Agentic Search | Coactive AI

Agentic Search is a conversational way to find media in your Coactive workspace. Instead of writing precise filters, describe what you’re looking for in natural language. The system interprets your intent and searches across your image and video datasets to surface the most relevant results.

What You Can Do

Search across your image and video datasets in a single query
Search spoken content in videos using transcripts (semantic or exact match)
Steer results away from things you don’t want with negative search
Use time-based context in your queries (e.g., a specific year)
Search by image—upload a reference image to find similar images or keyframes
Drill into a video to find the most relevant shots within it

How to Access

When you log in to Coactive, you land on the Agentic Search experience, which queries both your image and video datasets in parallel. You can also use Agentic Search from inside a specific dataset—in that case, it searches only that dataset.

Core Capabilities

Search Across Images and Videos

When you search from the top-level view, your query runs against both an image dataset and a video dataset together. Results come back grouped into separate Images and Videos tabs. The system automatically picks up modality cues in your query—if you say “show me images of…” it will favor images; if you don’t specify, it searches both.

Example queries:

show me videos of a press conference at the white house
protesters marching in Paris
show me videos of trump meeting other world leaders

Transcript Search

You can search the spoken content of your videos in two ways:

Semantic transcript search—finds moments where someone is talking about a concept, even if they don’t use the exact words.
Exact transcript match—finds the precise word or phrase as spoken.

Example queries:

videos where someone talks about interest rate hikes (semantic)
videos where someone says “breaking news” (exact match)

Negative Search

You can tell the system to steer away from something while keeping your main concept.

Example queries:

show me videos of crowds but not sports crowds
show me videos of aerial shots of cities, not at night

How negative search works

Negative search is a steer, not a hard filter—occasionally an excluded item may still appear in the results. It works best when the thing you’re excluding is visually distinct (a color, an object, a clear scene type).

Metadata-Aware Search

Agentic search can use metadata implicitly without requiring users to write filters manually.

Example queries:

videos of US presidential candidates giving speeches at rallies in 2024
images of wildfires in 2025

Metadata-aware ranking

Works best with structured metadata fields (e.g., date/time like version_created). Reliably extracting specific concepts from a paragraph-length metadata field (e.g., identifying “flood in Spain” in a long caption) can introduce high latency and reduce reliability due to variability in how the information is written. Metadata-aware queries in general may have higher latency.

Image-Based Search

Image-to-image search performs visual similarity retrieval against the uploaded image and is optimized to return results that are visually similar to the source image.

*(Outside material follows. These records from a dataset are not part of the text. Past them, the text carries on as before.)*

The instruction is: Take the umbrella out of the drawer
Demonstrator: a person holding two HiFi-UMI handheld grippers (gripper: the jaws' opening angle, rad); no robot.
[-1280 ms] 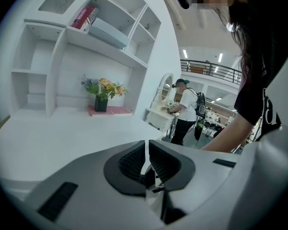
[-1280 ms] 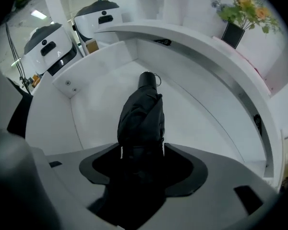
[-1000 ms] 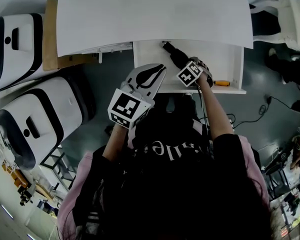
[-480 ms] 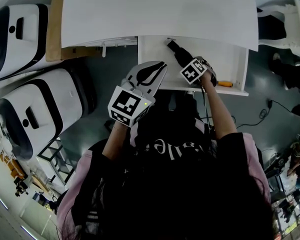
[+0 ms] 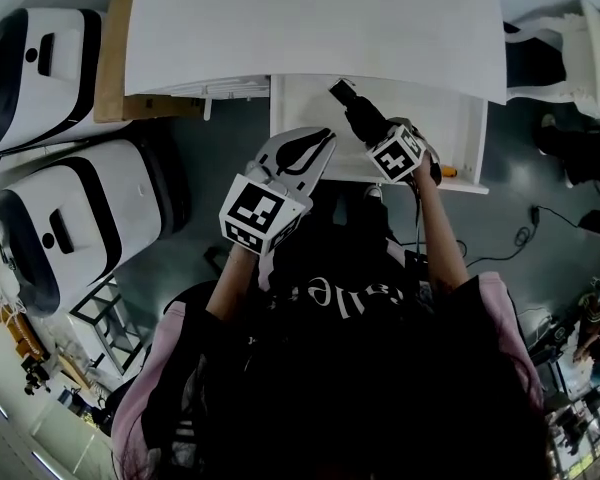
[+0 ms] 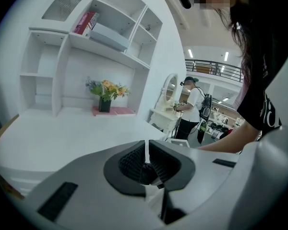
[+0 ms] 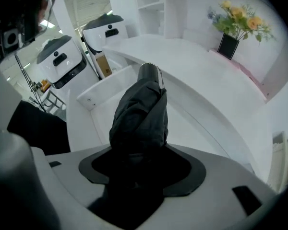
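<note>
- Leftward, our left gripper (image 6: 146,158) hangs clenched on nothing.
- Centrally, we see the umbrella (image 7: 139,114): folded, black, with crumpled cloth and a rounded end.
- Rightward, our right gripper (image 5: 378,133) grasps the umbrella, holding it over the open white drawer (image 5: 450,118).

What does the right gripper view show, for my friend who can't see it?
The right gripper has its jaws shut on a folded dark umbrella, which points away over the open white drawer. Behind are a white desk and flowers in a black vase.
</note>
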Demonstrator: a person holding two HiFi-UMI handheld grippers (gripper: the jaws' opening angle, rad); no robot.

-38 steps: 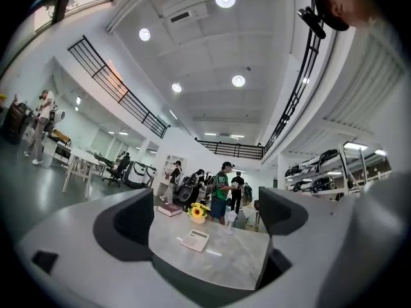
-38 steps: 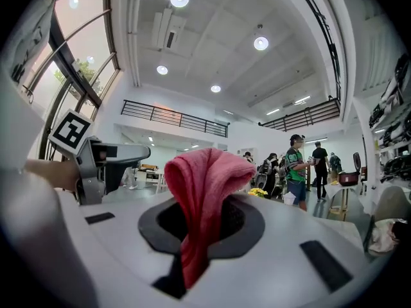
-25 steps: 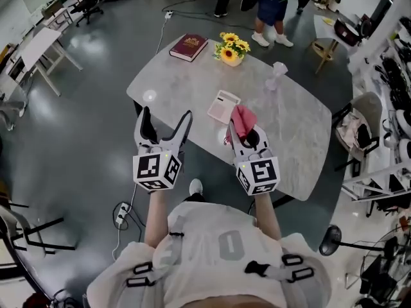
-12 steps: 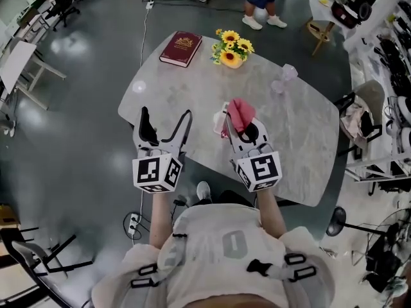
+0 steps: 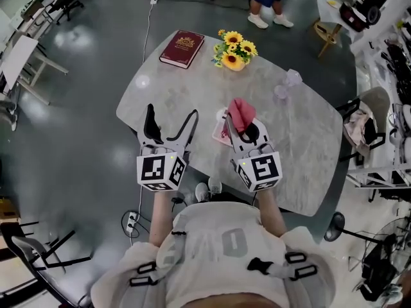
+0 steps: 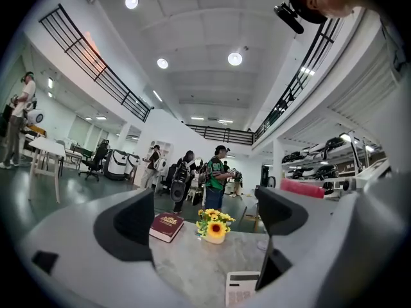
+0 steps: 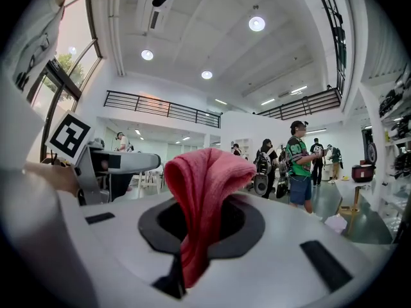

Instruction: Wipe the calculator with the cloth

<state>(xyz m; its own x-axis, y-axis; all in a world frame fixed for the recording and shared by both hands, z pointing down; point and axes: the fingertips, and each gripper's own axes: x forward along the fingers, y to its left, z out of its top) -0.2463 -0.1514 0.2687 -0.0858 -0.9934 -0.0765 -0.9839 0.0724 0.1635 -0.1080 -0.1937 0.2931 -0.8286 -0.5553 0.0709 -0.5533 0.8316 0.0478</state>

Because retrieval is based on overall image similarity, results are typically most effective for finding related or near-duplicate images rather than retrieving every appearance of a specific individual across a dataset.

For example, uploading a photo of a public figure at a press conference may return visually similar images from the same event or scene, while not necessarily surfacing all images containing that individual across different settings or contexts.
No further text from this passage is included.